:: YOUR OBJECTIVE ::
Starting at the top of the records below, write out each line exactly as it stands, stopping after the line with "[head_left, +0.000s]"; exclude the pictures.

:: EXCERPTED DATA ::
>>>

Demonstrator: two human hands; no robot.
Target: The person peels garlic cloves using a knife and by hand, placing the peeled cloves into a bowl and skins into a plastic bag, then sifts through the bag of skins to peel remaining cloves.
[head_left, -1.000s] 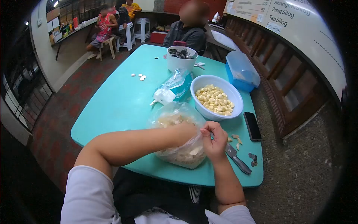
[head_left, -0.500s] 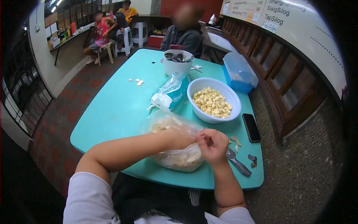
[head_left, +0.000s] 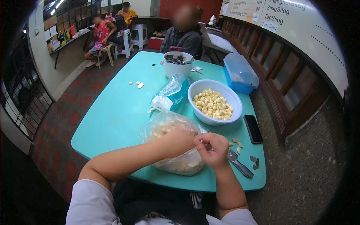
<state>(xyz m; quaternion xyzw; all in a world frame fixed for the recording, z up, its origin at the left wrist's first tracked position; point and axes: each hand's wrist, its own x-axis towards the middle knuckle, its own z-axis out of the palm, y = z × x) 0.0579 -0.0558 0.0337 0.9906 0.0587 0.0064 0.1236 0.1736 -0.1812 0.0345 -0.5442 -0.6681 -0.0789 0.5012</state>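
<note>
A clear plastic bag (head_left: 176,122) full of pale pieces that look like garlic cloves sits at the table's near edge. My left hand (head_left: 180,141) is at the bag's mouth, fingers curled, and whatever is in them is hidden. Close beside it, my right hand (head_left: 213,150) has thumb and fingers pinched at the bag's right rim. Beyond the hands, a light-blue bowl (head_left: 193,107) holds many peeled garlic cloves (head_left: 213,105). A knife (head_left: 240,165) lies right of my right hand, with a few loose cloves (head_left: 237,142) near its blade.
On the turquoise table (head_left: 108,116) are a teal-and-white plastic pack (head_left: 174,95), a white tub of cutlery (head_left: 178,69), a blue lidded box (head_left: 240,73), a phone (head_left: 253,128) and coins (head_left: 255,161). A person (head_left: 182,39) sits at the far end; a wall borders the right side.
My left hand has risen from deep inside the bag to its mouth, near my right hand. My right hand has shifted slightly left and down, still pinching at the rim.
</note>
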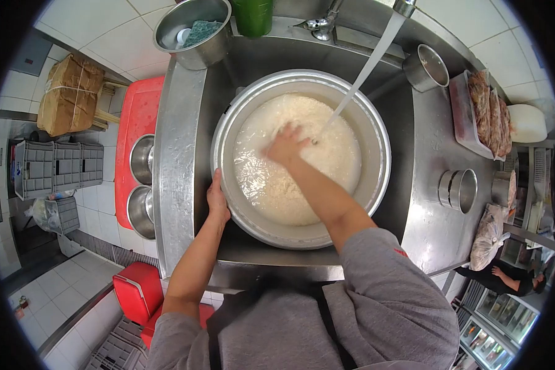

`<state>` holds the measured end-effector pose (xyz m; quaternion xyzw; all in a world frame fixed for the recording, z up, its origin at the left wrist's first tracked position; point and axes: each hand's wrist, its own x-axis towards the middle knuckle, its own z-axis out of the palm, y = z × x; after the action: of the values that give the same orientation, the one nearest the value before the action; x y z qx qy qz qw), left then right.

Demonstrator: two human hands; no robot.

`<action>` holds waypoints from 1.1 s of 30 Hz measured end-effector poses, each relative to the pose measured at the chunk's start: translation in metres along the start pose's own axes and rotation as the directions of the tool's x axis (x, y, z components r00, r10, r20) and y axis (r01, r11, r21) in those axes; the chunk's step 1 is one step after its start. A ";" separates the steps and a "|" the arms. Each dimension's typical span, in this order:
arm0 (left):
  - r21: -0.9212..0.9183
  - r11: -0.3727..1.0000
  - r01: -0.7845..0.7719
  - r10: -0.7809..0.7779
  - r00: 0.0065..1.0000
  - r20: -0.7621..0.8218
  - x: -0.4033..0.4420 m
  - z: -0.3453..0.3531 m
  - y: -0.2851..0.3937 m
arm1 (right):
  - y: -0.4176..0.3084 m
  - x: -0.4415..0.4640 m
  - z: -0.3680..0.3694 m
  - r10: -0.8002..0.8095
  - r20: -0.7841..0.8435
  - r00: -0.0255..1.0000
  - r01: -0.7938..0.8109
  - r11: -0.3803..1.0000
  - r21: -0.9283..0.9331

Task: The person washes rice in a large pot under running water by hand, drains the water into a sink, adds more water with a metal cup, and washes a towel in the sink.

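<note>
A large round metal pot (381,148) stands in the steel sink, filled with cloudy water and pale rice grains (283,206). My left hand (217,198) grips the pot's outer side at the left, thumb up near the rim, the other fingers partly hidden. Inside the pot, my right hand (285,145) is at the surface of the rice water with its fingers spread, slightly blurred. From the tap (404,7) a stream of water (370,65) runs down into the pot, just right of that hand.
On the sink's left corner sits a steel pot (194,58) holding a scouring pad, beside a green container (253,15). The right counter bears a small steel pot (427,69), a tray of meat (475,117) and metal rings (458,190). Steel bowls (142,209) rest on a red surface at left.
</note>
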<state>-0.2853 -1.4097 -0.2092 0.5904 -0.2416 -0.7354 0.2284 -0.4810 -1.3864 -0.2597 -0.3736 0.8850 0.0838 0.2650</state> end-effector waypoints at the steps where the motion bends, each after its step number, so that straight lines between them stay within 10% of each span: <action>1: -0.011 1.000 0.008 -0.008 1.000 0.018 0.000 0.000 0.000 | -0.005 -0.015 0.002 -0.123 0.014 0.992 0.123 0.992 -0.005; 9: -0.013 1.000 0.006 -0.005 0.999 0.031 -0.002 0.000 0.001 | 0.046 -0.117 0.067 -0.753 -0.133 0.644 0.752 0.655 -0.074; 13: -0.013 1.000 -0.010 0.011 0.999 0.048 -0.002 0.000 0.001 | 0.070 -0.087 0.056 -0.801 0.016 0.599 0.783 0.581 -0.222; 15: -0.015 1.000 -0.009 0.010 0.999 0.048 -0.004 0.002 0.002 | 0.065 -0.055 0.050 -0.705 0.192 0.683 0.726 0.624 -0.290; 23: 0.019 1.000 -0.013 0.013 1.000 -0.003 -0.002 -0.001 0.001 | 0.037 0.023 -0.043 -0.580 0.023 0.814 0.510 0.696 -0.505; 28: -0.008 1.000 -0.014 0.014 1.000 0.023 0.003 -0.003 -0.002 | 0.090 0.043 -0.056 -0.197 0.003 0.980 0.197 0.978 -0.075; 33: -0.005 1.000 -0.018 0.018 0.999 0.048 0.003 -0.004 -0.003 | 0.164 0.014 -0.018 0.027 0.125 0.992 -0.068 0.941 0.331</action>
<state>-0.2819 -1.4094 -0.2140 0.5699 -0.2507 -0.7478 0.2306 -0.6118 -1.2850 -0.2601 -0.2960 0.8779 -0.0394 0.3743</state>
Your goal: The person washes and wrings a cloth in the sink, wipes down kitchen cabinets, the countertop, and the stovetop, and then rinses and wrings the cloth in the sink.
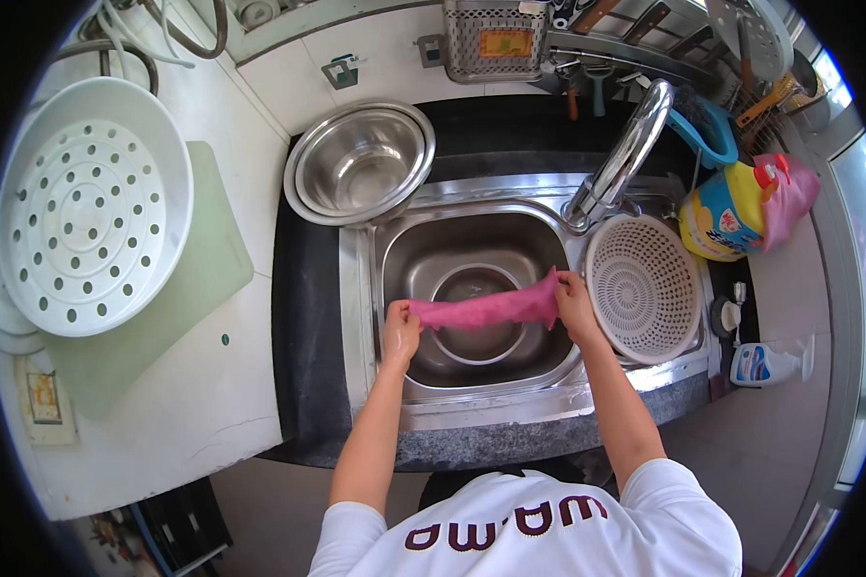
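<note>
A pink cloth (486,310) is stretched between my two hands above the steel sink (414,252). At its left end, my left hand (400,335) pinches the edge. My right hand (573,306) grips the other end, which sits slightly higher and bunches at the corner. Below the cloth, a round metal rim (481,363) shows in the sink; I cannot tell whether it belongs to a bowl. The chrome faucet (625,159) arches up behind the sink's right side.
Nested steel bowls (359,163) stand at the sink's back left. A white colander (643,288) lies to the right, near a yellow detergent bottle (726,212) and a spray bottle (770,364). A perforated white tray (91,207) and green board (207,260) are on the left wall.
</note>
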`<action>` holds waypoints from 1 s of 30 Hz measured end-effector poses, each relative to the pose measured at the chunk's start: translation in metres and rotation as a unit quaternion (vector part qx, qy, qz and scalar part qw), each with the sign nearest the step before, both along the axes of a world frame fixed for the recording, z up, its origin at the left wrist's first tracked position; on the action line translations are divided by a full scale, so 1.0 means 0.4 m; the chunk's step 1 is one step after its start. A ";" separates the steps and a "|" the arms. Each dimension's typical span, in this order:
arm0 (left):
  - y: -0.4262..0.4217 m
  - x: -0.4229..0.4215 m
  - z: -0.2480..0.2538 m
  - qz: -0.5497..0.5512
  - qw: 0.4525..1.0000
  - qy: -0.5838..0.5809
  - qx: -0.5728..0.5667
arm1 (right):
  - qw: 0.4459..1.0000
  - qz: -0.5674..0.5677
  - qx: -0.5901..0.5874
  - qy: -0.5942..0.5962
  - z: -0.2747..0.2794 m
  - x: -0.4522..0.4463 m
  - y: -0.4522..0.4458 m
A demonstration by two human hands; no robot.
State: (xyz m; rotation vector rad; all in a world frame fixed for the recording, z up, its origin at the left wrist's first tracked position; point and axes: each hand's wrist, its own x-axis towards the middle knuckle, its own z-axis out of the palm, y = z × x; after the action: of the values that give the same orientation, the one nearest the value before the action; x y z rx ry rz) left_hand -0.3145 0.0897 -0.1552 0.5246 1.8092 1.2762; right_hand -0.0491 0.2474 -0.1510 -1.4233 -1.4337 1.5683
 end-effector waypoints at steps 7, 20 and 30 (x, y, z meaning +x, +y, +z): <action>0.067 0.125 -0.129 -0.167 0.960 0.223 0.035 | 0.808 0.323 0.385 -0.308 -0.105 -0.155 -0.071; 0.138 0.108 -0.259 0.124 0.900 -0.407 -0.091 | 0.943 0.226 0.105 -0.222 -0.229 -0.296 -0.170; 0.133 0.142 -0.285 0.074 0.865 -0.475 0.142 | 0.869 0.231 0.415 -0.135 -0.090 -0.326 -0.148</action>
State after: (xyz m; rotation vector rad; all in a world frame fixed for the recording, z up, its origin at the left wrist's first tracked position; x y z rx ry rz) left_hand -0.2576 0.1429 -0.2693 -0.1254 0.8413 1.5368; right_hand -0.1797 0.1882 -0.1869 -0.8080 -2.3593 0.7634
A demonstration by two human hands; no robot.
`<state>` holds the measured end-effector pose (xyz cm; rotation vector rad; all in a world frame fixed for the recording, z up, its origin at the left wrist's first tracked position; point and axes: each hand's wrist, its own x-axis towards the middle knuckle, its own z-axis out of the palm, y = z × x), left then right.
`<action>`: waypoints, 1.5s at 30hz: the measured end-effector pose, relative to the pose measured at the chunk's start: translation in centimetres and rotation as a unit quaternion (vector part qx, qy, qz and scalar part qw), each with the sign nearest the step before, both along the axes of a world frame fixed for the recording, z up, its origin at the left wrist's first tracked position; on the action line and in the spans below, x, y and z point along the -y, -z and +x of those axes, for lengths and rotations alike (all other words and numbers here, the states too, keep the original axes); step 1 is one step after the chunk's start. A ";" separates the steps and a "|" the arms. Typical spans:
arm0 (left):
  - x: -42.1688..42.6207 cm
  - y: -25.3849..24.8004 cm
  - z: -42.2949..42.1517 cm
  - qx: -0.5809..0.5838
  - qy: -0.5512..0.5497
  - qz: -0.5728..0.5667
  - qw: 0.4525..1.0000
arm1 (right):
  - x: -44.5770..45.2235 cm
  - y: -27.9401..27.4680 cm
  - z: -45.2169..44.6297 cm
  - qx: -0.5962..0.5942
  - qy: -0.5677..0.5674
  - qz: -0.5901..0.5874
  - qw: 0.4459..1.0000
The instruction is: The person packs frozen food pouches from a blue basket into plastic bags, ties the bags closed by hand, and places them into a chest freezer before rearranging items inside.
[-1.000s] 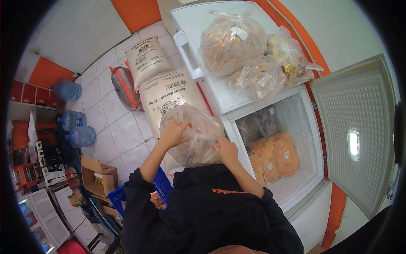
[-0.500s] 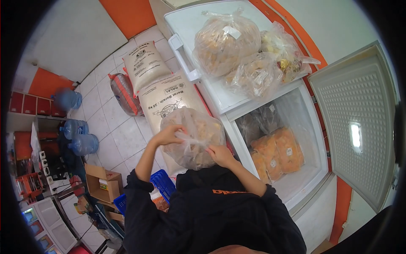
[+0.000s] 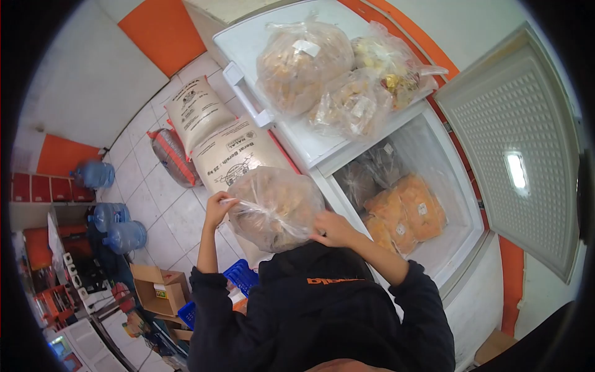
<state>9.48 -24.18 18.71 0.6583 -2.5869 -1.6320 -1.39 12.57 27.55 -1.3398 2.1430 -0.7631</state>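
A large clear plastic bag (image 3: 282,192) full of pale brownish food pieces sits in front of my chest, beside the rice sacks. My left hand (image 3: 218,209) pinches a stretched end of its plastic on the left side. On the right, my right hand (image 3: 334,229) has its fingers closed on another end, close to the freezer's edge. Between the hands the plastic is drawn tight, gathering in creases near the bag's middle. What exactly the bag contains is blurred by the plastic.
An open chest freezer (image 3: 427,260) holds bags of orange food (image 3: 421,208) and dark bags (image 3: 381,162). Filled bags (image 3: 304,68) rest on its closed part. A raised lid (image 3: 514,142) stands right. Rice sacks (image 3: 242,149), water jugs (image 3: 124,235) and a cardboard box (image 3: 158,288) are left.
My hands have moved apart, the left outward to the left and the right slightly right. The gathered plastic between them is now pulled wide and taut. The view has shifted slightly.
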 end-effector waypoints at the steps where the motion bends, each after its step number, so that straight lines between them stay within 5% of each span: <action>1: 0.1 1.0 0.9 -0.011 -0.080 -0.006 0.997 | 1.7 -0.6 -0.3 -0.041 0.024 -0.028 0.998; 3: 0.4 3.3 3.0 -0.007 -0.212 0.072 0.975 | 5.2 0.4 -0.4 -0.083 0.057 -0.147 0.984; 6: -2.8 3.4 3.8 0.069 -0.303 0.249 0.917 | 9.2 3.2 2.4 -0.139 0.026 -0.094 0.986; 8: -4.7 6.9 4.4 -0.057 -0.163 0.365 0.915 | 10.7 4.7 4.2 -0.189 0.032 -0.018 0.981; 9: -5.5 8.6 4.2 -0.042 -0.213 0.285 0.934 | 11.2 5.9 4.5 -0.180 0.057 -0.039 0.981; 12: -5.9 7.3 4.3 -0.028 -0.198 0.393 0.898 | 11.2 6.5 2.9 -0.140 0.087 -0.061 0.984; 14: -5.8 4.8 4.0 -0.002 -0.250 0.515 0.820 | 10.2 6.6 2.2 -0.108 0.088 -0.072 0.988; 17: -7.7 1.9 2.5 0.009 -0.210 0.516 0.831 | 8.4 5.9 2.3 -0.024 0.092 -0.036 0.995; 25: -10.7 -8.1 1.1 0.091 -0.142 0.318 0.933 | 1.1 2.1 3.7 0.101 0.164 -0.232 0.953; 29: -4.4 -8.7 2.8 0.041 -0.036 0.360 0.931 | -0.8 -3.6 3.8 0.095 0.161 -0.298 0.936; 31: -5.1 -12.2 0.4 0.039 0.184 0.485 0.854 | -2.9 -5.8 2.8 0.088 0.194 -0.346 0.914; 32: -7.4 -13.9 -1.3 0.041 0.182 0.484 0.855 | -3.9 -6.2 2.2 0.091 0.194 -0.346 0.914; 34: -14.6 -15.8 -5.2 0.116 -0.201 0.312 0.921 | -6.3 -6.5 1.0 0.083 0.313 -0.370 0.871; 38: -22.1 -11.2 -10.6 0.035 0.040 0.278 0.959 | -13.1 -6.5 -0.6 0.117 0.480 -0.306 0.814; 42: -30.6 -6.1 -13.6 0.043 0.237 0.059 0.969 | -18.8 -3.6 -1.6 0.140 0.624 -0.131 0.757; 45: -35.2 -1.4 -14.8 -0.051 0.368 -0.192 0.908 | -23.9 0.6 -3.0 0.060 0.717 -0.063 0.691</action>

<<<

:: TASK RESULT ::
Demonstrator: two human hands; no robot.
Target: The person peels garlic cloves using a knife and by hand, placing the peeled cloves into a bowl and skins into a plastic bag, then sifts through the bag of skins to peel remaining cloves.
[head_left, -1.000s] 
[head_left, -0.500s] 
[head_left, +0.000s] 

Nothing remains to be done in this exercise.